Celera Identifies Novel Genes Associated with Late-Onset Alzheimer's Disease

Business Wire, Feb 27, 2007

Findings May Form Part of a Genetic Risk Score to Identify Individuals at Risk for Alzheimer's Disease and Aid in Better Understanding of Treatment Response

ROCKVILLE, Md. -- Celera (NYSE: CRA), an Applera Corporation business, today announced the publication of data from its research studies identifying several candidate genetic markers associated with late-onset Alzheimer's disease (LOAD), including markers in multiple genes that have never been associated with LOAD. Two of these genes are PCK1, a gene that regulates blood glucose levels, and GALP, a gene that is modulated by insulin and regulates food intake, suggesting a link between Alzheimer's disease and irregular glucose/insulin levels. This research paper has been accepted for publication in Human Molecular Genetics and is currently available on the publication's website at http://hmg.oxfordjournals.org.

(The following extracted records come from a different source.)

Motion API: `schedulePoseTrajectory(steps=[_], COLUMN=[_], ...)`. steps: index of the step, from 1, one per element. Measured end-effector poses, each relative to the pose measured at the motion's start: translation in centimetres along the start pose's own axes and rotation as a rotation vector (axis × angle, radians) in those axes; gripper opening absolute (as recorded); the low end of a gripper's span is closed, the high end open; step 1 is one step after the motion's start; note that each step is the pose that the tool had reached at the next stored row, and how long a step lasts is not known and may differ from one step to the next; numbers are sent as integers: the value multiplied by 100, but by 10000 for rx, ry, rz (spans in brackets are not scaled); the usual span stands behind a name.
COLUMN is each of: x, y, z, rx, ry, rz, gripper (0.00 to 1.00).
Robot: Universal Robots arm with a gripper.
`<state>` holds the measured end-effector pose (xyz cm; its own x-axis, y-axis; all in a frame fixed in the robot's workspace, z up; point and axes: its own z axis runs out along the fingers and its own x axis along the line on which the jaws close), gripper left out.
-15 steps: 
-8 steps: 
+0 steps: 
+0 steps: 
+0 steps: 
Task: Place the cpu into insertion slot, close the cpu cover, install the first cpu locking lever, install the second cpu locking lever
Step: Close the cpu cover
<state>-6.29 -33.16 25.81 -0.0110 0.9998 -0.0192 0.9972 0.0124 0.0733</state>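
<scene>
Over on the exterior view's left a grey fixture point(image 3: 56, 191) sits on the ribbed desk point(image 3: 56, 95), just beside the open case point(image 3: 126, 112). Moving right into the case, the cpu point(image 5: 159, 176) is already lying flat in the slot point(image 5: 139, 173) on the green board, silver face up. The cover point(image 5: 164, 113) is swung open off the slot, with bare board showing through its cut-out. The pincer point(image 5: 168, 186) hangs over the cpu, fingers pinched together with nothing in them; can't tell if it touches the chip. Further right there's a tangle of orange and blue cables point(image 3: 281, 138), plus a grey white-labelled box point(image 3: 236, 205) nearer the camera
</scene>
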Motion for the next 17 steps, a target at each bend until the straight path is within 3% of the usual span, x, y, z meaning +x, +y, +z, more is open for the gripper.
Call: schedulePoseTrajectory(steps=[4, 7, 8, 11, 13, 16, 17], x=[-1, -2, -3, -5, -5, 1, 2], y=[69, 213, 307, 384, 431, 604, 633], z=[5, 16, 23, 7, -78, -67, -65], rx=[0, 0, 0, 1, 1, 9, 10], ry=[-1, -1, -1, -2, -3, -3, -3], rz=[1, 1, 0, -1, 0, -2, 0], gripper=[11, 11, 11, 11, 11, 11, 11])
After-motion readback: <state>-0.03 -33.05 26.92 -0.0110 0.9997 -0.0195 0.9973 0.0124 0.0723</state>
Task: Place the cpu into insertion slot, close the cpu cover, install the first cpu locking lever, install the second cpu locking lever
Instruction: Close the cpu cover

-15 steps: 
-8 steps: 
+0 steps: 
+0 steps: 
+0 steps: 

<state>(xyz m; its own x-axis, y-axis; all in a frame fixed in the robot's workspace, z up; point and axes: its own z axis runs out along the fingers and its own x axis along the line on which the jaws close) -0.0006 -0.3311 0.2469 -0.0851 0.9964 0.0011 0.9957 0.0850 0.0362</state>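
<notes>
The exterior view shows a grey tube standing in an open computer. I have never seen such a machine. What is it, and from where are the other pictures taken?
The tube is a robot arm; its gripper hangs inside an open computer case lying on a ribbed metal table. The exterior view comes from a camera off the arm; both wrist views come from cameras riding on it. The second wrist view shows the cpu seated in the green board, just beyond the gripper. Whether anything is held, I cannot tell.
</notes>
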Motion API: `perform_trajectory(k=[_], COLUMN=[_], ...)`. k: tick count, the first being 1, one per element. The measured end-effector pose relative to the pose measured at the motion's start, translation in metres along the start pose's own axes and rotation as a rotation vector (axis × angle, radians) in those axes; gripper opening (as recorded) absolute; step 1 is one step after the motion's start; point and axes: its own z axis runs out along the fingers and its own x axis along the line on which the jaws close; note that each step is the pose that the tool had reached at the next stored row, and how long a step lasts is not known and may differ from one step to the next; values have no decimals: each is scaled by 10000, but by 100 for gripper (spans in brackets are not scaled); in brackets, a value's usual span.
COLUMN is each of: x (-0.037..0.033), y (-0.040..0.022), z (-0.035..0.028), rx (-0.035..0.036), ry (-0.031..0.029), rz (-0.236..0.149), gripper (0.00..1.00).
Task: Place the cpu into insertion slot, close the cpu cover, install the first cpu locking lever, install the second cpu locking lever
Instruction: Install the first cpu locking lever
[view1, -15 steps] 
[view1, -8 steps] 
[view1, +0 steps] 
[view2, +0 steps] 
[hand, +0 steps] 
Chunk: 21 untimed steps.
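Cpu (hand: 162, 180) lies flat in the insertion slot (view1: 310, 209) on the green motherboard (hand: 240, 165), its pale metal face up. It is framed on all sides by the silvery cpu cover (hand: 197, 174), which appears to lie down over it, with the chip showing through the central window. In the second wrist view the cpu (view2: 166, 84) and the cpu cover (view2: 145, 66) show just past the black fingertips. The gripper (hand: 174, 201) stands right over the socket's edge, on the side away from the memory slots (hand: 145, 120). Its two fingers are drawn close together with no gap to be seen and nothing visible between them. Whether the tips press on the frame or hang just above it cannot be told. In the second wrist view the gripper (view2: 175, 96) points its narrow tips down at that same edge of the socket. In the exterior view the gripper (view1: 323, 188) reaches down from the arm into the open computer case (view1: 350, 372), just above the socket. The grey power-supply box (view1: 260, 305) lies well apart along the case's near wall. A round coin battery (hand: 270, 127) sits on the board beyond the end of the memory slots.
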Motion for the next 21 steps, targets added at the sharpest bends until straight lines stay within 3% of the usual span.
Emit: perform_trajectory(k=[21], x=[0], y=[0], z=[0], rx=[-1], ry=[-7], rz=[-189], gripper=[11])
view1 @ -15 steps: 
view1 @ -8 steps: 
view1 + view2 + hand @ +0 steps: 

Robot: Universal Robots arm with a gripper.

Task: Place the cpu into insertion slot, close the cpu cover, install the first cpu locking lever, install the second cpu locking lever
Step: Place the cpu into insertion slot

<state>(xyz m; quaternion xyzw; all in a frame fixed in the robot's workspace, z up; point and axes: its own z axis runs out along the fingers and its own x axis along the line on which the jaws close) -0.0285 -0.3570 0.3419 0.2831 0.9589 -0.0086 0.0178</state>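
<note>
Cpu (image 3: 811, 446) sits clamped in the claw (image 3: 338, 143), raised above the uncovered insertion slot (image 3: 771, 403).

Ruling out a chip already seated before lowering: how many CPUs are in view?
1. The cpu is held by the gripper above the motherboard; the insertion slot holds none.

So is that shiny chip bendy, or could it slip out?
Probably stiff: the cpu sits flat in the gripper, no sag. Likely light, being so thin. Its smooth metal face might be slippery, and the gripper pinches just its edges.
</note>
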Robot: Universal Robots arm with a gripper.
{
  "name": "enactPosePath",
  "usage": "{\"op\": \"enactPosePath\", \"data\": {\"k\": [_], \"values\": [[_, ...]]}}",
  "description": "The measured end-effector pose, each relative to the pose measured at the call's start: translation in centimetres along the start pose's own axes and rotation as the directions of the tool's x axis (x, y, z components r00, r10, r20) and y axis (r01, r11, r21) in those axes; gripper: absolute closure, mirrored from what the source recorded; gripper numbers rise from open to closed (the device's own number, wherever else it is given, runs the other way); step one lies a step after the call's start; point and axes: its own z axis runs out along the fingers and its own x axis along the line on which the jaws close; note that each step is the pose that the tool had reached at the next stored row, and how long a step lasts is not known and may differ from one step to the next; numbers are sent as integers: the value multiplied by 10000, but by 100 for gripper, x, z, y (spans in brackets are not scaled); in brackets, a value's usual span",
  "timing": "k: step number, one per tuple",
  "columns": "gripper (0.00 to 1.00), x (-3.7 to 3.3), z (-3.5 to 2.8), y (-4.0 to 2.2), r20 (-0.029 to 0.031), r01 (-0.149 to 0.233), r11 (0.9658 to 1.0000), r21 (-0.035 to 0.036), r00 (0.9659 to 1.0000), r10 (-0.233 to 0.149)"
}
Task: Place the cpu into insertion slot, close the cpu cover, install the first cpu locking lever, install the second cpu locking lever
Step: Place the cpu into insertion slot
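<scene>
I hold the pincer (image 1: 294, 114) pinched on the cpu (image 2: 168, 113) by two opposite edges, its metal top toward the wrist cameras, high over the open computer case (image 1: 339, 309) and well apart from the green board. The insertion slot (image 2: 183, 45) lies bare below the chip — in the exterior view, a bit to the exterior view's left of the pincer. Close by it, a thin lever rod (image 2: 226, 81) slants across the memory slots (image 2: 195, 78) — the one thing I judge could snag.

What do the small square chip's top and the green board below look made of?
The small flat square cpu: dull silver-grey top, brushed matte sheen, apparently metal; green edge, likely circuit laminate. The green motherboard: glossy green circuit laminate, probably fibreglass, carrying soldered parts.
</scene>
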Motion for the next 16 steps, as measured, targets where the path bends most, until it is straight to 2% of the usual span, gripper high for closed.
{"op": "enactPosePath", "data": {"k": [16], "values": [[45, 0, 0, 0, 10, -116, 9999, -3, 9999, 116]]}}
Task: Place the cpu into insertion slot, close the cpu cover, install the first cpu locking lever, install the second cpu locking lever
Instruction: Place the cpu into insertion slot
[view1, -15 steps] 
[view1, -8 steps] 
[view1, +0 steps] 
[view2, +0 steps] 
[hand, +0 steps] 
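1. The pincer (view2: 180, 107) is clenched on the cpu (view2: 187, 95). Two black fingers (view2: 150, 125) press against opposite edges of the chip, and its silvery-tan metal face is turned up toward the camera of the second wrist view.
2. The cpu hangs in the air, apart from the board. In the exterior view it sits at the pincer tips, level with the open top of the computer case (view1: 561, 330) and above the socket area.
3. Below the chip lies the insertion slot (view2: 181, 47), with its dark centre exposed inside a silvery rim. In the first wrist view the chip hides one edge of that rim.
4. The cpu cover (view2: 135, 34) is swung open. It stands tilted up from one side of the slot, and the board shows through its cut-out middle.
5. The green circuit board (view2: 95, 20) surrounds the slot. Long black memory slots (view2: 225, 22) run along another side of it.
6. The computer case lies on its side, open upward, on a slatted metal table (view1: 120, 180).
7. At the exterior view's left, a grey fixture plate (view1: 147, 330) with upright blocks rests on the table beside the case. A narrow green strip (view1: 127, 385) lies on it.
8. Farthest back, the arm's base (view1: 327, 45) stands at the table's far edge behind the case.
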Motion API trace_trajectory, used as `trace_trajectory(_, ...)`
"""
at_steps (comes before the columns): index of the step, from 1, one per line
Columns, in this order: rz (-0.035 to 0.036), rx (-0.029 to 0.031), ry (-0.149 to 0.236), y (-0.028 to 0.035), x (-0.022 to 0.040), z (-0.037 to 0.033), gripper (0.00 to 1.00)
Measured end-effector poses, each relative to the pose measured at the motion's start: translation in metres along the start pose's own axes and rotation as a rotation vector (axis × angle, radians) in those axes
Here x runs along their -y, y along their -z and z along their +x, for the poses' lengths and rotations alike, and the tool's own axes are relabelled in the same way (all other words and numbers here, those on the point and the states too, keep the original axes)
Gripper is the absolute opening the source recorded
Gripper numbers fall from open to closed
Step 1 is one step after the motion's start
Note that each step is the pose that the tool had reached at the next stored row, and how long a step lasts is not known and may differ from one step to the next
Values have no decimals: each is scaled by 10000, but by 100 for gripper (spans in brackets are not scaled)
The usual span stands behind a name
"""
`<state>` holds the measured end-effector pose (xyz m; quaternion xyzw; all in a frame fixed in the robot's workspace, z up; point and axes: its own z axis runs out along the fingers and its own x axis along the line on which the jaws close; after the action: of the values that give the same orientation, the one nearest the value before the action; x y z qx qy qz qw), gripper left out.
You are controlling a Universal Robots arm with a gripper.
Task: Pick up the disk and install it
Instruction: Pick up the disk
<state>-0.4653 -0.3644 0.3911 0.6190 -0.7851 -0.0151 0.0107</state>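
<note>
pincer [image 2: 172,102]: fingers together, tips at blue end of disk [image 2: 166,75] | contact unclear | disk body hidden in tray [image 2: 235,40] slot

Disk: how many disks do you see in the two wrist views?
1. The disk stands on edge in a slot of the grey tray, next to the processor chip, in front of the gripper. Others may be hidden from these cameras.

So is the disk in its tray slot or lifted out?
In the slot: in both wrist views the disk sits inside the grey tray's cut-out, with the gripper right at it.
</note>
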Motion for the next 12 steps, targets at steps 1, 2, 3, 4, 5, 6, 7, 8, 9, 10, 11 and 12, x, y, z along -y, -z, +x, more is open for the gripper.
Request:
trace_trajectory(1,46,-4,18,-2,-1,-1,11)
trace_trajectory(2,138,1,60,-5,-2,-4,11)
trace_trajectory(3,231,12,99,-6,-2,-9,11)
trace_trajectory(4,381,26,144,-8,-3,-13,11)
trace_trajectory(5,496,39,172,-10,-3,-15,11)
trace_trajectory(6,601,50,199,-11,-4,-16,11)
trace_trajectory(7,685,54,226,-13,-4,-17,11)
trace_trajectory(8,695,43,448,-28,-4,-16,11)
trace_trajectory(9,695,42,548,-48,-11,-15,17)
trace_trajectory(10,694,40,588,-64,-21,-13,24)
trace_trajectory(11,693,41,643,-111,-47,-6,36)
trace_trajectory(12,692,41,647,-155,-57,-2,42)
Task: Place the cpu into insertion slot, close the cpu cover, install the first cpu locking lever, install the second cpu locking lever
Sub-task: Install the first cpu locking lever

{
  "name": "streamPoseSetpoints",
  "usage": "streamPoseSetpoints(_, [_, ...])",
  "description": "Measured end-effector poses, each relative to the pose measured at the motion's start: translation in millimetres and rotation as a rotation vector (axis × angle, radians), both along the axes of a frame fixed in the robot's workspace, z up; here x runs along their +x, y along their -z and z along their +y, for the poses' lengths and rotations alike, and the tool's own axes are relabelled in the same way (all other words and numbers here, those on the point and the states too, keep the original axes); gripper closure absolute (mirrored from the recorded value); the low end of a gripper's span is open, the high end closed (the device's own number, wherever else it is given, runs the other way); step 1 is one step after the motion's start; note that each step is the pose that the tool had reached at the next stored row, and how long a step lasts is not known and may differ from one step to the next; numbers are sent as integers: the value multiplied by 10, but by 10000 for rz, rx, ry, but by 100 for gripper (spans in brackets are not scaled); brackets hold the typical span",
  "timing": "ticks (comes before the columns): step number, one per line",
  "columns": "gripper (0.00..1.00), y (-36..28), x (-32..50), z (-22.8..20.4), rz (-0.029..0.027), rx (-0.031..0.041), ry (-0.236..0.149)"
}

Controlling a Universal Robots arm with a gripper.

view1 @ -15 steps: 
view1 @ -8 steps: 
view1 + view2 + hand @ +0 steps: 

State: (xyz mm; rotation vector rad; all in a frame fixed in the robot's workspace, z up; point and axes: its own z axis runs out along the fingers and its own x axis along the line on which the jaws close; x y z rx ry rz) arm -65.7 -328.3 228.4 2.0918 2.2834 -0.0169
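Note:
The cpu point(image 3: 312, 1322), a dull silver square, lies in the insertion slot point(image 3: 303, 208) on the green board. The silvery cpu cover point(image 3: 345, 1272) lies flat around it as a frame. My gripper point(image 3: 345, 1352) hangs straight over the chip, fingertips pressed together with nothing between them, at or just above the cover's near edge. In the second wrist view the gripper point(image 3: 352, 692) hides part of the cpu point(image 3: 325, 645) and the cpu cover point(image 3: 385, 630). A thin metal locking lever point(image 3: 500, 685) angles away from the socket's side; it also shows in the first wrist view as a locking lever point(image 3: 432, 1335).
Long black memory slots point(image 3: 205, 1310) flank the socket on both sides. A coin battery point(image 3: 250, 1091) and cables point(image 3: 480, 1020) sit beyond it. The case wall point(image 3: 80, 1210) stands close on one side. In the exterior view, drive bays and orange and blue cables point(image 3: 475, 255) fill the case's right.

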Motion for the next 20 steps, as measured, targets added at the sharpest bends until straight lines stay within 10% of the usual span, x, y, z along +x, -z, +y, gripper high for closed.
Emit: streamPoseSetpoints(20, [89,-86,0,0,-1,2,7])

This is the first report of a genome-wide association study in LOAD focused on testing genetic variants that are likely to change the function of a gene or protein. There were 19 single nucleotide polymorphisms (SNPs) that showed significant association with LOAD in an analysis of five independent case control sample sets, totaling 1,808 cases and 2,062 controls. Three of the identified markers were located close to the APOE gene, a known risk factor for LOAD. An additional 16 markers mapped to biological candidate genes, such as PCK1 and GALP, to chromosome segments that are considered to harbor genetic mutations that lead to a higher risk for LOAD, or to novel genes.

"This research study identifies genes that are likely risk factors for Alzheimer's disease, allowing us to narrow our biological focus as we strive toward an even better understanding of how these genes contribute to the development of this disease," said Julie Williams, Ph.D., Professor of Neuropsychological Genetics at Cardiff University's School of Medicine, and a lead author on the paper. "Identifying susceptibility genes for Alzheimer's disease provides a knowledge base for the development of potential new diagnostic tests and novel therapies. These findings need to be looked at in other research samples to explore the consistency and the strength of these findings."

Celera intends to combine these markers with other previously identified markers into a Genetic Risk Score for late-onset Alzheimer's disease that may identify individuals at elevated risk to develop the disease. Identification of individuals at elevated risk may also lead to more timely and cost-effective clinical drug trial designs. Other genetic variants that correlate strongly with LOAD previously identified by Celera are in the death-associated protein kinase 1 (DAPK1) gene1, in a homologue of the RPS3a gene2, in members of the GAPD(3) (glyceraldehyde-3-phosphate dehydrogenase) gene family, and in the APPB2(4) (amyloid beta precursor protein binding family B member 2) gene. Several of these previously reported markers play a role in programmed cell death, supporting this as one of the underlying disease mechanisms of LOAD. Patent applications for these Celera findings have been filed.

"This research holds promise for the development of diagnostic tests as well as new targets for drug discovery," said Thomas White, Ph.D., Chief Scientific Officer at Celera. "As with our Genetic Risk Scores in other complex diseases such as risk of cirrhosis in hepatitis C virus infected individuals, and coronary heart disease and stroke that are currently in development, we now plan to combine these markers with others, and develop a predictive test that determines who might be at higher risk for Alzheimer's disease."

Study Details

To identify novel genetic variants that predispose individuals to LOAD, the collaborators tested 17,343 SNPs from 11,221 genes in up to five independent case-control sample sets, totaling 1,808 LOAD cases and 2,062 normal controls. SNPs that met previously defined significance criteria in the first tested sample set were typed in DNA pools from a second set of cases and controls. There were 119 markers that satisfied criteria from these first two rounds of pooled genotyping and these were individually genotyped in four sets of cases and controls. Finally, 19 markers showing the most evidence of association (p < 0.01) were genotyped in a fifth sample set. In summary, this genome-wide scan of putative functional variants has identified novel susceptibility genes for LOAD and provides new guidance in the understanding of Alzheimer's pathogenesis.

The lead authors of this paper were Andrew Grupe, Ph.D., Director of CNS Discovery Research at Celera, and Julie Williams, Ph.D., Professor of Neuropsychological Genetics at Cardiff University's School of Medicine, United Kingdom. The study was performed in collaboration between researchers from Celera, Cardiff University (Cardiff, U.K.), Washington University (St. Louis, MO), Rosetta Inpharmatics (Seattle, WA), Cambridge University (Cambridge, U.K.), Trinity College (Dublin, Ireland), King's College London (London, U.K.), and University of California, San Diego (San Diego, CA).